Ora sono tutti felici di questo derby

Rimini

RAVENNA. Domenica sarà la prima volta. La prima in assoluto in una partita ufficiale tra le due “prime squadre” di Ravenna e di Forlì. E’ per questa ragione che il derby tra OraSì e Unieuro è attesissimo dai tifosi? Sì, ma solo e il pensiero resta fisso sul presente. Basta fare con la memoria un piccolo salto a ritroso nel tempo, però, per comprendere che la vera ragione, forse, è un’altra. Quello di domenica sarà il derby che avrebbe potuto non giocarsi mai. Infatti basti pensare al 20 aprile 2015.

Poco più di 15 mesi fa, in quella data, i giornali si accingevano a pubblicare due notizie. La prima riguardava l’accordo raggiunto dall’Orva Lugo del presidente Giuseppe Rossi con Geremia Giroldi in qualità di direttore sportivo e di Gigi Garelli come futuro tecnico della squadra in serie B. Una notizia importantissima col senno del poi, ma alla quale, all’epoca, i tifosi di Forlì e di Ravenna non potevano dare alcun peso.
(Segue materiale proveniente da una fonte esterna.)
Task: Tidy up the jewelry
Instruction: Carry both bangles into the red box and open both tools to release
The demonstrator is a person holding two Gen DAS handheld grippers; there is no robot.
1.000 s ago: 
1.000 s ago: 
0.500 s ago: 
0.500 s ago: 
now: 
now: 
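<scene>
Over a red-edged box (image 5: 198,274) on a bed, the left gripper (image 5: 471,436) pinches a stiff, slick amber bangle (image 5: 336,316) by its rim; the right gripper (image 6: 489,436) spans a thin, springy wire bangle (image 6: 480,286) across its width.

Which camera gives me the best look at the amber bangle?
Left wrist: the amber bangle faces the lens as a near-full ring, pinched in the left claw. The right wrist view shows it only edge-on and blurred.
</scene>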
La loro attenzione, infatti, era catalizzata da quanto veniva riportato a fianco. A campionato appena finito, il presidente della Piero Manetti, Roberto Vianello, annunciava l’accordo di sponsorizzazione triennale con il Gruppo Piacentini Costruzioni, facendo seguire un comunicato firmato in coppia con il direttore generale Giorgio Bottaro che annunciava la disponibilità del club a cambiare subito denominazione in Basket Romagna «per coinvolgere altre realtà territoriali e innanzitutto Forlì, sia in termini di impianti che di risorse umane, per arrivare all’obiettivo di una società cestistica espressione di un’area romagnola più vasta». Traguardo al cui perseguimento «da condividere nella visione di un modello nuovo di fare sport», veniva fatto appello agli amministratori delle due città e anche di Cesena. Sì, perché poi si sarebbe dovuto giocare un po’ a Ravenna, un po’ a Forlì e un po’ a Cesena. Insomma, ovunque e da nessuna parte.

Il progetto Romagna, che nacque e morì in un sol giorno 18 anni prima sull’asse Forlì-Rimini, tornava dunque in auge approfittando della traumatica sparizione della Fulgor Libertas di Massimiliano Boccio, della quale pochi giorni prima (esattamente l’8 aprile) il Tribunale di Forlì aveva dichiarato il fallimento. Annunciando al contempo l’apertura di un’inchiesta per bancarotta e truffa della quale tuttora si attendono gli esiti.

Forlì, quindi, era Tigers in C e stop e da mesi la coppia composta dall’assessore allo Sport Sara Samorì e dall’avvocato Riccardo Pinza lavorava ai fianchi Ravenna. In realtà, però, la trattativa non verteva affatto sulla nascita del soggetto sportivo d’area vasta, bensì sul passaggio armi e bagagli di Vianello e del suo titolo di A2.

Piano abortito quel 20 aprile con il comunicato che si disse concordato con il presidente di Lega Pietro Basciano e che, letto già sul momento tra le righe, non significava certo apertura ad un confronto. Significava chiusura totale di Ravenna a un trasferimento. Perché mai spostarsi, infatti, ora che pareva esserci lo sponsor?

E infatti bastò un giorno e si chiuse per sempre il capitolo. Fra il sospiro di sollievo delle rispettive tifoserie, ma anche polemiche e accuse tra dirigenti e politici delle due sponde. In realtà nessuno voleva la nascita del Basket Romagna. Forlì cercava solo un diritto e chi rinunciasse a nome e colori per trasformarli in biancorossi. Per trovarlo le bastò alzare il telefono e chiamare chi, per primo, si disse disposto a farlo: Rossi e Garelli. La coppia “che doveva fare la B a Lugo” e che ora gioca il derby che non ci sarebbe dovuto essere. Quello che, però, adesso sono tutti felici di giocare.